BRIEF | A word-for-word copy of the whole listing is the required answer.

DATA SECTION |
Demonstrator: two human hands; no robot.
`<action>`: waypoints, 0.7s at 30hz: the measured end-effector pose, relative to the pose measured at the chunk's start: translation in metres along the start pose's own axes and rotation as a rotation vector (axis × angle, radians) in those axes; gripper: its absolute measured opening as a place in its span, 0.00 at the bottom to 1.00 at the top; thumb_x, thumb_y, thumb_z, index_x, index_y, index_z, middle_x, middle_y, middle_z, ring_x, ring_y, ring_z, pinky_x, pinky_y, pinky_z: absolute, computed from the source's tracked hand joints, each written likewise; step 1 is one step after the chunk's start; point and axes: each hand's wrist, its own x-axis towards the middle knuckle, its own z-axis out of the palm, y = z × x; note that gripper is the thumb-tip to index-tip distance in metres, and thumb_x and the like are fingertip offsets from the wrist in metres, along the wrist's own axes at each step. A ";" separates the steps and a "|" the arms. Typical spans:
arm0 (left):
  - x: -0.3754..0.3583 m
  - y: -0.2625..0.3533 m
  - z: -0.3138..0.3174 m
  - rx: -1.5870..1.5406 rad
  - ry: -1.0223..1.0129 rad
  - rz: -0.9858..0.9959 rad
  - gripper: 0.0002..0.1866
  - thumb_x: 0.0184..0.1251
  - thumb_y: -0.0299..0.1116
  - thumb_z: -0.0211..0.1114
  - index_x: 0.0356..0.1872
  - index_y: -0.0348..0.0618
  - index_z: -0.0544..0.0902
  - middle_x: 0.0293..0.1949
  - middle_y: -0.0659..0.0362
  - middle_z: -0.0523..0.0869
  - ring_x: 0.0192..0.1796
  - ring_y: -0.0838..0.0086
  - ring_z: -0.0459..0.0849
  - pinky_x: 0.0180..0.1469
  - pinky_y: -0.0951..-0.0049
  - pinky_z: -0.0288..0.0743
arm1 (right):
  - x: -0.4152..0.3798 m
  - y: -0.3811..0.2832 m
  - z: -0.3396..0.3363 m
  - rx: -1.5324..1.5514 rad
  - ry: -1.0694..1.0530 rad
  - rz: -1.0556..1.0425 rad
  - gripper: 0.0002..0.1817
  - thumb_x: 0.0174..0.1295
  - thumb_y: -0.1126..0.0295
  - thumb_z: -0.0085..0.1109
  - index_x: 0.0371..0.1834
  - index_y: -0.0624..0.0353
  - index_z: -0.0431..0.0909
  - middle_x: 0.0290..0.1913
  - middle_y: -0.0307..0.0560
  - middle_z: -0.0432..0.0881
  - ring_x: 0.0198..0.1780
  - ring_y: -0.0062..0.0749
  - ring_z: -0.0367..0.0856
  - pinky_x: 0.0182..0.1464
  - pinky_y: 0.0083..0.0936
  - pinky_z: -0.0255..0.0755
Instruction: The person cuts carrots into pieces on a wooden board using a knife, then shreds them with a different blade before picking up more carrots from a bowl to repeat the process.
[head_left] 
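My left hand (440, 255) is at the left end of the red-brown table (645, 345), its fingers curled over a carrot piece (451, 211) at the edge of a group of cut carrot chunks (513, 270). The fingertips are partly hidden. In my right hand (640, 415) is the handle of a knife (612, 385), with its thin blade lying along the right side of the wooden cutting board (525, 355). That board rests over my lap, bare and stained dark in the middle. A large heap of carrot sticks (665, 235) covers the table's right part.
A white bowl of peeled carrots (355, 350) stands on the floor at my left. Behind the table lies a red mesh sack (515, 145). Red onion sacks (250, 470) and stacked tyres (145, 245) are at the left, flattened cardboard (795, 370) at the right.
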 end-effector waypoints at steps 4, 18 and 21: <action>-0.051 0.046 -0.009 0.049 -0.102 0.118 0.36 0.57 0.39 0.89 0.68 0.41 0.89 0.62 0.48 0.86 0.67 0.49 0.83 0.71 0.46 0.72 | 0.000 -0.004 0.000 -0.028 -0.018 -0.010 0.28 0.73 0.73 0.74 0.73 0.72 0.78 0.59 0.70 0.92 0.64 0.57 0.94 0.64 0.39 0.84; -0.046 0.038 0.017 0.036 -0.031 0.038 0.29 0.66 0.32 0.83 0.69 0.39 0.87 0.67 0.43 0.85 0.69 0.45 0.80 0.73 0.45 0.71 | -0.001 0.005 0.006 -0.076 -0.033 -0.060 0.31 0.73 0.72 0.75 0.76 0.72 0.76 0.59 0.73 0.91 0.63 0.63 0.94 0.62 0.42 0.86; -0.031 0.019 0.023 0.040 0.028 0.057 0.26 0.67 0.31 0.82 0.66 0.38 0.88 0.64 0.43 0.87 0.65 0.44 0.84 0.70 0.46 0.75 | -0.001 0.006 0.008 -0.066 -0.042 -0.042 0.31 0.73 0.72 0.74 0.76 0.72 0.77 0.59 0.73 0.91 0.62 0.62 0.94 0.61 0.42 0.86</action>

EXPECTED OUTPUT |
Demonstrator: two human hands; no robot.
`<action>`: waypoints, 0.7s at 30hz: the measured end-effector pose, relative to the pose measured at the chunk's start: translation in metres along the start pose's own axes and rotation as a rotation vector (axis × angle, radians) in those axes; gripper: its absolute measured opening as a place in its span, 0.00 at the bottom to 1.00 at the top; thumb_x, thumb_y, thumb_z, index_x, index_y, index_z, middle_x, middle_y, middle_z, ring_x, ring_y, ring_z, pinky_x, pinky_y, pinky_z: absolute, computed from the source's tracked hand joints, each written likewise; step 1 is one step after the chunk's start; point and axes: each hand's wrist, its own x-axis towards the middle knuckle, its own z-axis out of the palm, y = z × x; note that gripper is the thumb-tip to index-tip distance in metres, and thumb_x and the like are fingertip offsets from the wrist in metres, along the wrist's own axes at each step. A ";" separates the steps and a "|" the arms. Typical spans:
arm0 (left):
  - x: -0.3754..0.3583 m
  - y: -0.2625..0.3533 m
  - z: -0.3138..0.3174 m
  - rx: -1.5870..1.5406 rad
  - ry: -1.0223..1.0129 rad
  - rz: -0.9858..0.9959 rad
  - gripper: 0.0002..0.1866
  - thumb_x: 0.0184..0.1251
  - thumb_y: -0.0299..0.1116
  - thumb_z: -0.0211..0.1114
  - index_x: 0.0356..0.1872
  - index_y: -0.0348..0.0618
  - index_z: -0.0544..0.0902
  - middle_x: 0.0293..0.1949
  - middle_y: -0.0659..0.0362
  - middle_z: -0.0523..0.0869
  - ring_x: 0.0192..0.1796
  - ring_y: -0.0838..0.0086
  - ring_z: -0.0459..0.0849
  - pinky_x: 0.0180..0.1469
  - pinky_y: -0.0951..-0.0049
  - pinky_z: -0.0288..0.0743
arm1 (right):
  - x: -0.4152..0.3798 m
  - y: -0.3811..0.2832 m
  - z: -0.3396..0.3363 m
  - rx: -1.5324..1.5514 rad
  - ry: -1.0694..1.0530 rad
  - rz: -1.0556..1.0425 rad
  - gripper: 0.0002..0.1817
  - thumb_x: 0.0174..0.1295
  - thumb_y: -0.1126..0.0295
  - thumb_z: -0.0085..0.1109
  - index_x: 0.0371..0.1834
  - index_y: -0.0624..0.0353
  - index_z: -0.0431..0.0909
  - middle_x: 0.0290..0.1913
  - middle_y: -0.0307..0.0560
  - middle_z: -0.0432..0.0881
  - ring_x: 0.0198..0.1780
  - ring_y: -0.0062..0.0749
  - ring_z: -0.0367..0.0856
  - pinky_x: 0.0182..0.1464
  - pinky_y: 0.0083..0.0936
  - pinky_z: -0.0255..0.0755
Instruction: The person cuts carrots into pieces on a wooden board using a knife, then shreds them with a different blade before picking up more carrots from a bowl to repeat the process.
[head_left] 
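My left hand (440, 255) is at the left end of the red-brown table (645, 345), its fingers curled over a carrot piece (451, 211) at the edge of a group of cut carrot chunks (513, 270). The fingertips are partly hidden. In my right hand (640, 415) is the handle of a knife (612, 385), with its thin blade lying along the right side of the wooden cutting board (525, 355). That board rests over my lap, bare and stained dark in the middle. A large heap of carrot sticks (665, 235) covers the table's right part.
A white bowl of peeled carrots (355, 350) stands on the floor at my left. Behind the table lies a red mesh sack (515, 145). Red onion sacks (250, 470) and stacked tyres (145, 245) are at the left, flattened cardboard (795, 370) at the right.
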 end-effector waypoints at steps 4, 18 and 21: <action>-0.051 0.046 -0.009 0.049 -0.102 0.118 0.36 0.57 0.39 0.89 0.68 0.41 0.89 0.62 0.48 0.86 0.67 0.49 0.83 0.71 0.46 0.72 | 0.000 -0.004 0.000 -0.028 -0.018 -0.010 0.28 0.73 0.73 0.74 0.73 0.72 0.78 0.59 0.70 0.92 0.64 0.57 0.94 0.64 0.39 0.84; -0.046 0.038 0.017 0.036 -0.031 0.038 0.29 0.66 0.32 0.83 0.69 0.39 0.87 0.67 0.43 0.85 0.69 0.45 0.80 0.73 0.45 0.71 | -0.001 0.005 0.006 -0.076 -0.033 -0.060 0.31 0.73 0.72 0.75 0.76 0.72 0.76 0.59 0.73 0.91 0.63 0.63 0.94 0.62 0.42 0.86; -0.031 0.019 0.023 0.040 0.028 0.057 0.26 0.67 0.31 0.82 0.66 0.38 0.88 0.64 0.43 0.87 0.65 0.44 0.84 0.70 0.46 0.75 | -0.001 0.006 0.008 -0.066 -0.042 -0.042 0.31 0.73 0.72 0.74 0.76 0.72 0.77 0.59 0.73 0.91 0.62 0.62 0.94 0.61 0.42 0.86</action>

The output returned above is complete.